Thursday, September 24, 2009

Pushing the Boundaries

© Robert Sommers
I am exhibiting some of my photography at the Brandon Gallery next month with 5 or 6 other photographers. The show is called Pushing the Boundaries. Don't know if there will be an opening or not.  All of the photographers are encouraged to really let it go.

 I am going to be displaying some of the work I have been experimenting with lately, some photos that I have been painting on top of, sort of non objective work, along with a few photos that I have created and posted for this blog. The kind of photos that leave real serious photographers spitting and pulling out their hair. They're just pixels, baby.

If you worship at the altar of Stieglitz and Weston, the idea of photoshop manipulation is profane and untoward.  So I submit my work with a touch of shame and unease to the guys who have played it straight. I want to see how fuzzy the line can be blurred between painting and photography.

This thing has been thrown together fast. Haven't had the paints out in years. Should be an interesting show.

Here's my mission statement for the show:


Photographers tend to be a fairly doctrinaire group. I like to use the camera as another tool in creating art, but not necessarily worship at the shrine of the masters.

For me it is interesting to blur the line between painting and photography.   I am trying to use the photographic pixels in a nonromantic way, and to manipulate the image like one might sling paint. 
These images have been sliced, diced, wrung out, stretched, folded, pressed, painted and degraded. Approach them with caution.

2 comments:

Anonymous said...

If you want to read an interesting book, get your hands on Fred Ritchin's After Photography.

He explores the radical impact digital photography has had on the general field of photography. One of the things it is doing is making "serious photographers" irrelevant.
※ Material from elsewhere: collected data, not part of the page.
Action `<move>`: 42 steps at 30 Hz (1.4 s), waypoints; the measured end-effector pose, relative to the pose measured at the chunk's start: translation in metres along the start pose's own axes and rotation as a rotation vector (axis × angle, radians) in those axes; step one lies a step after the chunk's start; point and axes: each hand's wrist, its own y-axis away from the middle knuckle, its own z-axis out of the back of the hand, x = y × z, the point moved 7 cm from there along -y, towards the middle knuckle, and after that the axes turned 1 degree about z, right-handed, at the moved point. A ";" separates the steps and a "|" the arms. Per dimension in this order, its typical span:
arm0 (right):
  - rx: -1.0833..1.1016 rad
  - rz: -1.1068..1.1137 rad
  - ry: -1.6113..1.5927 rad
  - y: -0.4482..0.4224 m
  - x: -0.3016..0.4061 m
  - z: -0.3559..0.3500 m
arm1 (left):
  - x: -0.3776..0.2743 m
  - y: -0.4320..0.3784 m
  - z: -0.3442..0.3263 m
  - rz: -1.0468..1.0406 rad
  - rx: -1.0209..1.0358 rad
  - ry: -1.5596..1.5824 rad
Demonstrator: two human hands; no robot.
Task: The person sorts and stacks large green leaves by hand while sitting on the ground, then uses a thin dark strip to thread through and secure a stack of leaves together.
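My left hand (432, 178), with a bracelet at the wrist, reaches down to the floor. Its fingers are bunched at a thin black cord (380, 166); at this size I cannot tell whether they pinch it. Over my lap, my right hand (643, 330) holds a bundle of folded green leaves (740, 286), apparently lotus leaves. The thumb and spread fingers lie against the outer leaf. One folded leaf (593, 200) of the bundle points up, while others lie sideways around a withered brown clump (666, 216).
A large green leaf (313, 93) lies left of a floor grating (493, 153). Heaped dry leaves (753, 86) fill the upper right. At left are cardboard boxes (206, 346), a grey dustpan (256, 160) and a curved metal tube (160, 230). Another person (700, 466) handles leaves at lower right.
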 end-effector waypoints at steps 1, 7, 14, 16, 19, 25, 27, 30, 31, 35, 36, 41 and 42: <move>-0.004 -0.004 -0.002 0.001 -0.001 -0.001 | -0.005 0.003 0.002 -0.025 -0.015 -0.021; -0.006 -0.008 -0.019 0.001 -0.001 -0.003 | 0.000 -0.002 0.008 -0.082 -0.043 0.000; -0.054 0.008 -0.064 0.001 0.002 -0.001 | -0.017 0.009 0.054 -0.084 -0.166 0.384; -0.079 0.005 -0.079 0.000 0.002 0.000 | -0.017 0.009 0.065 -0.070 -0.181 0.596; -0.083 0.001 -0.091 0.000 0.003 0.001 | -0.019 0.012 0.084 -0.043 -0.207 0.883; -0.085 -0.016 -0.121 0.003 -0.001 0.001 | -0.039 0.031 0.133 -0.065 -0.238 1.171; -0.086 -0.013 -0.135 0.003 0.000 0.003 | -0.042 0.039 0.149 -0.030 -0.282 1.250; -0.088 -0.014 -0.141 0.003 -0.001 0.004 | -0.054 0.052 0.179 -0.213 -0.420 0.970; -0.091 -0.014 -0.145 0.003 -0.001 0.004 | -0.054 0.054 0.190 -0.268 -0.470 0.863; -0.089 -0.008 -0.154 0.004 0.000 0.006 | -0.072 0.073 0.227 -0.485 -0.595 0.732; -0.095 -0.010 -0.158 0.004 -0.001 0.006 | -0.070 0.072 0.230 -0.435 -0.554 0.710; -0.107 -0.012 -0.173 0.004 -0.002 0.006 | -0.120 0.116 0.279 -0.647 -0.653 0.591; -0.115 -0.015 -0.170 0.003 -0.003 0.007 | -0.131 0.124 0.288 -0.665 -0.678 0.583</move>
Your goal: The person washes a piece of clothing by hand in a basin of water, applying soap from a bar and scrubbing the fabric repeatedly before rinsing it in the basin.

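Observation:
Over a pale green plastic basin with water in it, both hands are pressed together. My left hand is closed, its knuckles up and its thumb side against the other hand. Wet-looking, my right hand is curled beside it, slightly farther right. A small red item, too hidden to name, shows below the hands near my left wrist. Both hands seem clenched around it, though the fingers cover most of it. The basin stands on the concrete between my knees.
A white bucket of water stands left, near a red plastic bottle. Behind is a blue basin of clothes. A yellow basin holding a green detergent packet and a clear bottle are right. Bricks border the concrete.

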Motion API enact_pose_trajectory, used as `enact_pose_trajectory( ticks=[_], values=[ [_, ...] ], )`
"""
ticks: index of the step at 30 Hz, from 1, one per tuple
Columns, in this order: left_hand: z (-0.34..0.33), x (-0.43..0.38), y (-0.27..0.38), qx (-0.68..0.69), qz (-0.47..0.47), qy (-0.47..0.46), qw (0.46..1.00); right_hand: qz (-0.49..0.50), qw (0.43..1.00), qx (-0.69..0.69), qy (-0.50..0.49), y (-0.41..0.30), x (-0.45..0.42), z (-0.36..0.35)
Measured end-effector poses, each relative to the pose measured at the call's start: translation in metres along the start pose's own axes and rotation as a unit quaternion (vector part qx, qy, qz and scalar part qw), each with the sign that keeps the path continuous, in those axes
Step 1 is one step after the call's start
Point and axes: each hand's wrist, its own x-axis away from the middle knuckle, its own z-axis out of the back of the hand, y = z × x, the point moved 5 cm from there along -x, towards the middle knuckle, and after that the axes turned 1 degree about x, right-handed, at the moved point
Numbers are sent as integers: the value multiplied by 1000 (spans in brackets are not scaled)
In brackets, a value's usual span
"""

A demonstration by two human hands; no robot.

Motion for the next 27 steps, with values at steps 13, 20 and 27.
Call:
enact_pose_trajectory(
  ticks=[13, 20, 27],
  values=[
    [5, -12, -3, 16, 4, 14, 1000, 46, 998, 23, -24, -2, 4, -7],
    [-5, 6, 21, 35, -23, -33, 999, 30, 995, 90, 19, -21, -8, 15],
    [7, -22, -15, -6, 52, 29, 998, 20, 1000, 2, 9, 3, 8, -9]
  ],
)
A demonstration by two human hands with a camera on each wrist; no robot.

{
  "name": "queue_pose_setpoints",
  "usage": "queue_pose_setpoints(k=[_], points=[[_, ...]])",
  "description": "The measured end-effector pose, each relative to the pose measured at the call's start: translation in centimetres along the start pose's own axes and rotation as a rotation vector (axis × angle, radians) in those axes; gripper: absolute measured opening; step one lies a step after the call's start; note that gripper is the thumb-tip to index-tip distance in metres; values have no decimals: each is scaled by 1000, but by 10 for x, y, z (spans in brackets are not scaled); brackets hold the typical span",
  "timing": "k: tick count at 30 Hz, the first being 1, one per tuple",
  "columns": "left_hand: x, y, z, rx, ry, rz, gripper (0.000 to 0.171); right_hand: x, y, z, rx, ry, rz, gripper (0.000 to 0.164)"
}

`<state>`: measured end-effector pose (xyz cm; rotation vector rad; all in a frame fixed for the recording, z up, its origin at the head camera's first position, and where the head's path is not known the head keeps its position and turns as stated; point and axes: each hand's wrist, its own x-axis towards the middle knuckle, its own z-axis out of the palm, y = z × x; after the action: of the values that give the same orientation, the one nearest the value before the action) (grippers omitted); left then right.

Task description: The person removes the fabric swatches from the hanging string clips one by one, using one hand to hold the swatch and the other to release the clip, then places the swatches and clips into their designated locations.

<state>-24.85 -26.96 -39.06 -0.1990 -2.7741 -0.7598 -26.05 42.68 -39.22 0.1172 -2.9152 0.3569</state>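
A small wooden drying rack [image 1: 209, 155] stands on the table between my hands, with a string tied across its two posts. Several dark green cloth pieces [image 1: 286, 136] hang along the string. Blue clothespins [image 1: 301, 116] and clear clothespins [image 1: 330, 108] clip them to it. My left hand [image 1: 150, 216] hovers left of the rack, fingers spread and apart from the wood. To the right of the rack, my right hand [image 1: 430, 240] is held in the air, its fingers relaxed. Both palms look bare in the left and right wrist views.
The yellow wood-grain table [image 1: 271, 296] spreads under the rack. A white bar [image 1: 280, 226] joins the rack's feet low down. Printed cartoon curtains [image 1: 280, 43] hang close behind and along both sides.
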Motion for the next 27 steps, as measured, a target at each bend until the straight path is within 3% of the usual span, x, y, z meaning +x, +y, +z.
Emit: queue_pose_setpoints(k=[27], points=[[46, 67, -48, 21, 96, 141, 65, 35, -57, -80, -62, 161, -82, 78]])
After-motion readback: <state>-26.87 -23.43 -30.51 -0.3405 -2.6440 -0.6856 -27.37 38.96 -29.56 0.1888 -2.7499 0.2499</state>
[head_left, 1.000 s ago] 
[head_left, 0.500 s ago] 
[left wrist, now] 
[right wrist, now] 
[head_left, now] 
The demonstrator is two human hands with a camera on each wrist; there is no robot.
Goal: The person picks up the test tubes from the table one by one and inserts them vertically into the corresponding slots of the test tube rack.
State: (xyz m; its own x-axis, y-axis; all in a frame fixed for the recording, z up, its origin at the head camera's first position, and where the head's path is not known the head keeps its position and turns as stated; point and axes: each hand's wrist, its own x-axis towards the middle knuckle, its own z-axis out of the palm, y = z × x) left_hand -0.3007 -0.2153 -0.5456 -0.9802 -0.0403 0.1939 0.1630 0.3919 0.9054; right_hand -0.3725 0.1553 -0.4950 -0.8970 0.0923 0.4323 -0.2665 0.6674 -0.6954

The boundaries of photography vanished ten of fifteen years ago, but there is aren't too many who have figured this out.

If you want to see some good work by someone who has grasped the implications, check out this site.

http://www.livick.com/

Livick was the most fearless gum printer around for thirty years or so. Now he is doing massive pieces on huge digital paper. This guy knows what's happening. BTW, check the archives for some radical gum prints.

jh

Blue Heron said...

Got a funny letter from a photographer friend who takes issue with my statement and approach and has never believed me capable of producing anything worth a shit.

People have been painting, manipulating, tweaking photos a lot longer than I have and I need to have a little more respect.

Not that I feel real confident anyway about this show. Wish I had more time to produce and edit. Screw it - let's roll.